The leader of Namibia’s largest opposition party said on Tuesday, September 13, that he had written to Germany asking it for renegotiation of the genocide agreement reached last year between the two governments.
People’s Democratic Movement (PDM) leader McHenry Venaani says he wrote to German Foreign Minister Annalena Baerbock last week but is yet to get a response.
In Namibia, Germany was responsible for massacres of the indigenous Herero and Nama peoples, which many historians consider the first genocide of the 20th century.
In May 2021, after more than five years of bitter negotiations, Germany announced that it recognized that it had committed “genocide” in this southern African territory, which it colonized between 1884 and 1915, and promised development aid of $1.1 billion over 30 years to benefit the descendants of the two tribes.
Germany stressed that the aid would be paid on a “voluntary basis” and that the agreement was not comparable to “reparations.”

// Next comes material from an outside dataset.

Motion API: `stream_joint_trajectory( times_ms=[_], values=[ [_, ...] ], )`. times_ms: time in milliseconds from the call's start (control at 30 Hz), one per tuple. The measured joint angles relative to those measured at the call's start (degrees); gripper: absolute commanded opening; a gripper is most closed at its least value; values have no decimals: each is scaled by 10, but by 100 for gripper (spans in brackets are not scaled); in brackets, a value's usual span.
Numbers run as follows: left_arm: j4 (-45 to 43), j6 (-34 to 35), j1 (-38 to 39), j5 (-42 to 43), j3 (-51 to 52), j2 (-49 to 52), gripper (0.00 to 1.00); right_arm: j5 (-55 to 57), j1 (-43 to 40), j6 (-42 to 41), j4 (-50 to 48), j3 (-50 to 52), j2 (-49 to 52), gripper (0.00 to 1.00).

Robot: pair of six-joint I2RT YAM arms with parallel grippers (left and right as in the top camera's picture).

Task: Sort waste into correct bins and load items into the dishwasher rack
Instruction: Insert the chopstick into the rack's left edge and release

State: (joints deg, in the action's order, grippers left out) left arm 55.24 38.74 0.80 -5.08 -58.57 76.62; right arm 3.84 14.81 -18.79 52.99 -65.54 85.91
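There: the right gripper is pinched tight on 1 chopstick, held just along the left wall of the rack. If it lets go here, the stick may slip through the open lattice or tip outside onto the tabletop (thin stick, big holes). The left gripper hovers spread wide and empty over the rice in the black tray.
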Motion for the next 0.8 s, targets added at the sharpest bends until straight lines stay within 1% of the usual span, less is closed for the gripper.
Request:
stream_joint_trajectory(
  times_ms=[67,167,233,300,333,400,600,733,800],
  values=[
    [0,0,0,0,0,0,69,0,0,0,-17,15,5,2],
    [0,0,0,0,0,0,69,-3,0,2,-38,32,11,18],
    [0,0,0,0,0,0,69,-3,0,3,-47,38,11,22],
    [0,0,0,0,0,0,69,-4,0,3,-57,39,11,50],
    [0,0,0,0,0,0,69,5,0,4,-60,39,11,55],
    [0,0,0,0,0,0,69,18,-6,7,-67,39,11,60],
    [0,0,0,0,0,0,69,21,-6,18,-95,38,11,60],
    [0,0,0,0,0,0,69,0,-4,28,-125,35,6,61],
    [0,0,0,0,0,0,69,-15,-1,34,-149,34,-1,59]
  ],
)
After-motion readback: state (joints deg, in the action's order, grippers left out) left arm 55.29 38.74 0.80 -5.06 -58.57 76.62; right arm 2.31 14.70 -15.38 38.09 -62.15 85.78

Many Namibians rejected the agreement, saying that the descendants of the Herero and Nama had not been sufficiently involved in the negotiations and that the Windhoek government had been forced to accept the text – which was presented to the Namibian parliament a year ago but has not yet been adopted.
“Reparations have not been recognized as a consequence of the admission of genocide,” Venaani said, calling on Germany “to come back to the negotiating table and rework an agreement that would satisfy both groups.
Crimes committed in Namibia during German colonization have plagued bilateral relations for many years.
In total, at least 60,000 Hereros and about 10,000 Namas were killed between 1904 and 1908.